A synchronization step is then operated on the PIPELINE and CONTROL UNIT modules, followed by level 3 with no more branches, which consists on an ad-hoc generation step for these level modules.

To complete the process, the entire test suite obtained along this process is evaluated on the whole processor fault universe, eventually by adding refinement programs to cover corner cases and specific configurations not considered along the previous steps.
5 RESULTS ON A 32-BIT AUTOMOTIVE DEVICE

In order to assess its effectiveness, the methodology herein introduced has been applied to a SoC including a 32-bit pipelined microprocessor based on the Power Architecture™. The SoC is employed in safety-critical automotive embedded systems, such as airbag, ABS, and EPS controllers and is currently being manufactured by STMicroelectronics.

5.1 Case of study

The microcontroller’s cost-efficient processor core is built on the Power Architecture technology and designed specifically for embedded applications. The processor integrates a pair of integer execution units, a branch control unit, instruction fetch unit and load/store unit, and a multi-ported register file capable of sustaining six read and three write operations per clock. Most integer instructions execute in a single clock cycle. Branch target prefetching is performed by the branch unit to allow single-cycle branches in many cases. It contains a Memory Management Unit and A Nexus Class 3 module is also integrated.

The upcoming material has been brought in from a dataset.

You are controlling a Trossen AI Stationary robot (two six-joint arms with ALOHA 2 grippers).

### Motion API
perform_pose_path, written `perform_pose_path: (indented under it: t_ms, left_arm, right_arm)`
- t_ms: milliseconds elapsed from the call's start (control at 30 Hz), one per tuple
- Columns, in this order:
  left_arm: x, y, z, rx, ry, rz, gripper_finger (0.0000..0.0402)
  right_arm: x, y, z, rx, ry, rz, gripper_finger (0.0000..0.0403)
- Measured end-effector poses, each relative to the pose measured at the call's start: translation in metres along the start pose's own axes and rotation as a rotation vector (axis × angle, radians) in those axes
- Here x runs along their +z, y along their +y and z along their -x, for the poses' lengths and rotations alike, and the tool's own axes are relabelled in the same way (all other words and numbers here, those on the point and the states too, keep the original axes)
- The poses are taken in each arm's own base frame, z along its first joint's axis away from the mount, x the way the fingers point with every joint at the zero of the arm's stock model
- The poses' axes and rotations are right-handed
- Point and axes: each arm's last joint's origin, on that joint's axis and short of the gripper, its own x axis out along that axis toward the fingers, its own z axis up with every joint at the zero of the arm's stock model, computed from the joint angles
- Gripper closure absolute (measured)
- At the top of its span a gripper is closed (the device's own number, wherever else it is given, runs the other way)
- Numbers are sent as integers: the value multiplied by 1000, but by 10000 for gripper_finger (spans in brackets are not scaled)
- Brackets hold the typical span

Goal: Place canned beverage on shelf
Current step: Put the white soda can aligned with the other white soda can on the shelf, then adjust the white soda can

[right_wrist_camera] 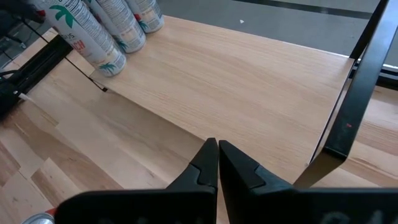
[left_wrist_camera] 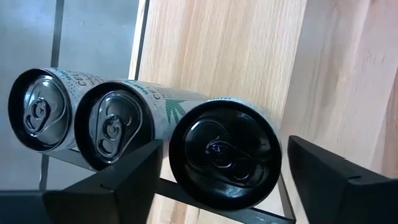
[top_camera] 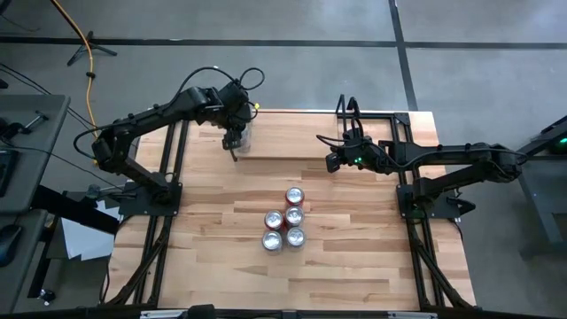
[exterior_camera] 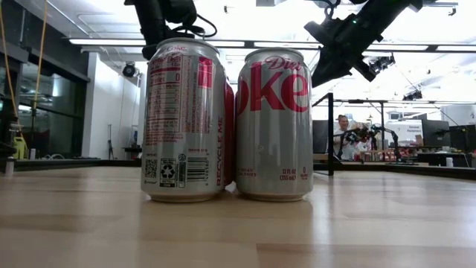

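The shelf is a pale plank with black rod uprights at the table's far side. Three slim cans stand on its left end and also show in the right wrist view. My left gripper hangs over them, open, pointing down. Its fingers stand on either side of the black-topped can without touching it. My right gripper is shut and empty, over the shelf's right part. Several Diet Coke cans stand upright mid-table.
The shelf's black uprights rise at its right end, close to my right gripper. The plank's middle is bare. In the low view the Diet Coke cans fill the foreground. A person sits far behind the table.
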Motion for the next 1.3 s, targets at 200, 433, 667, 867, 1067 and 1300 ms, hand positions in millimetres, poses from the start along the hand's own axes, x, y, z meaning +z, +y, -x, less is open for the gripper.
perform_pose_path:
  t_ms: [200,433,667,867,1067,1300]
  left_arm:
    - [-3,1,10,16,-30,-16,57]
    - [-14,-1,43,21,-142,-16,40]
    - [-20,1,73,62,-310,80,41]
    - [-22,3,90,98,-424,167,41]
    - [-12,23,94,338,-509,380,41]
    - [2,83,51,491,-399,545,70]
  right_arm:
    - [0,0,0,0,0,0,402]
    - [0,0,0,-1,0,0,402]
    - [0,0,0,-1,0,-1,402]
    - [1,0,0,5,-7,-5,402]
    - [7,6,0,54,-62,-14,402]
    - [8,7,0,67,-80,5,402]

The 32-bit processor utilizes a five-stage pipeline for instruction execution. These stages are:
- Instruction Fetch (stage 1)
- Instruction Decode/ Register file Read/ Effective Address Calculation (stage 2)
- Execute 0/ Memory Access 0 (stage 3)
- Execute 1/ Memory Access 1 (stage 4)
- Register Write-Back (stage 5)

The stages operate in an overlapped fashion, allowing single clock instruction execution for most of the available instructions.

The integer execution unit consists of a 32-bit Arithmetic Unit (AU), a Logic Unit (LU), a 32-bit Barrel shifter (Shifter), a Mask-Insertion Unit (MIU), a Condition Register manipulation Unit (CRU), a Count-Leading-Zeros unit (CLZ), a 32x32 Hardware Multiplier array, and result feedforward hardware. Integer EU1 also supports hardware division. Most arithmetic and logical operations are executed in a single cycle with the exception of multiply, which is implemented with a 2-cycle pipelined hardware array, and the divide instructions. A Count-Leading-Zeros unit operates in a single clock cycle.

Two execution units are provided to allow dual issue of most instructions. Only a single load/store unit is provided, and only a single integer divide unit is provided, thus a pair of divide instructions cannot issue simultaneously.

5.2 Experimental results

Along one year of team work, we collected results of a wide number of modules. To test processor through software is a deeply explored field; therefore in many cases the technique utilized has been borrowed from the literature and adapted to cover the specific modules of the considered processor core. Table 1 reports the list of generation techniques employed to achieve the high fault coverage of each processor sub-module. On selecting these techniques, we resort to some of the most important proposals regarding test program generation available in today’s literature.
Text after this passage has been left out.